Start of Block

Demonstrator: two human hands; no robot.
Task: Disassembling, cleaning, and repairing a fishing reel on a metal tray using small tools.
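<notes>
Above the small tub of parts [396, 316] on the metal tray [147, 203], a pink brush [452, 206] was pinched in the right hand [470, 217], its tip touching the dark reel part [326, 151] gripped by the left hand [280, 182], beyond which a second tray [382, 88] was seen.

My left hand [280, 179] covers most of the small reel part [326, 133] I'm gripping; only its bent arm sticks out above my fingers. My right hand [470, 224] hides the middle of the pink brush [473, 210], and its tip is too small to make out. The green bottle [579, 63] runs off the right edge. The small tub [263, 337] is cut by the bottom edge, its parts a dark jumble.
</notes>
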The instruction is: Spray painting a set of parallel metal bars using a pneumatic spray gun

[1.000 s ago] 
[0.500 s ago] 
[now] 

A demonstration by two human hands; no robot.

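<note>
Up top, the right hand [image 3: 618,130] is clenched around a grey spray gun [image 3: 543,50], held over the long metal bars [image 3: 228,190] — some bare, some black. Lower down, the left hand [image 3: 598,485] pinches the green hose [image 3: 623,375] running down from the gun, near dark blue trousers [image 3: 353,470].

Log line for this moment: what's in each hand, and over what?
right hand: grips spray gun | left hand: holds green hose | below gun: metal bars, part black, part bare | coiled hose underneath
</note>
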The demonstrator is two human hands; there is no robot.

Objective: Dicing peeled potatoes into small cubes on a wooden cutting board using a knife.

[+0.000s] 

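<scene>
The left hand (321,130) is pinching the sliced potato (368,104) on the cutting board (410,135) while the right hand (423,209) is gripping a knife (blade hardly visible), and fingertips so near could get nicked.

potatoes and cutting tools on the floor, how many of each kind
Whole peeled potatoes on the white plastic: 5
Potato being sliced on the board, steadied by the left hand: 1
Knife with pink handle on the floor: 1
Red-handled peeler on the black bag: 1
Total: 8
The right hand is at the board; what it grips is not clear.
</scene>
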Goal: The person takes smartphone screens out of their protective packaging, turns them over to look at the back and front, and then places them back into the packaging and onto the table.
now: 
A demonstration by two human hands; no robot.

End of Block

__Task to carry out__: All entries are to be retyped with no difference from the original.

__Answer space__:
Demonstrator: two human hands; no robot.
Task: Disassembling, cleaning, and repairing a fishing reel on a metal tray using small tools.
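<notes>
Above the small tub of parts [396, 316] on the metal tray [147, 203], a pink brush [452, 206] was pinched in the right hand [470, 217], its tip touching the dark reel part [326, 151] gripped by the left hand [280, 182], beyond which a second tray [382, 88] was seen.

My left hand [280, 179] covers most of the small reel part [326, 133] I'm gripping; only its bent arm sticks out above my fingers. My right hand [470, 224] hides the middle of the pink brush [473, 210], and its tip is too small to make out. The green bottle [579, 63] runs off the right edge. The small tub [263, 337] is cut by the bottom edge, its parts a dark jumble.
</notes>
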The instruction is: Spray painting a set of parallel metal bars using a pneumatic spray gun

[1.000 s ago] 
[0.500 s ago] 
[now] 

A demonstration by two human hands; no robot.

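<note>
Up top, the right hand [image 3: 618,130] is clenched around a grey spray gun [image 3: 543,50], held over the long metal bars [image 3: 228,190] — some bare, some black. Lower down, the left hand [image 3: 598,485] pinches the green hose [image 3: 623,375] running down from the gun, near dark blue trousers [image 3: 353,470].

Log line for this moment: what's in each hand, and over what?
right hand: grips spray gun | left hand: holds green hose | below gun: metal bars, part black, part bare | coiled hose underneath
</note>
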The demonstrator is two human hands; there is no robot.

Objective: Dicing peeled potatoes into small cubes on a wooden cutting board using a knife.

[+0.000s] 

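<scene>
The left hand (321,130) is pinching the sliced potato (368,104) on the cutting board (410,135) while the right hand (423,209) is gripping a knife (blade hardly visible), and fingertips so near could get nicked.

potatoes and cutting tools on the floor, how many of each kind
Whole peeled potatoes on the white plastic: 5
Potato being sliced on the board, steadied by the left hand: 1
Knife with pink handle on the floor: 1
Red-handled peeler on the black bag: 1
Total: 8
The right hand is at the board; what it grips is not clear.
</scene>
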Goal: The person takes smartphone screens out of their protective packaging, turns them over to look at the back and front, and then places them back into the packaging and onto the table.
now: 
A demonstration by two human hands; no robot.

No further output is required, since the answer is complete.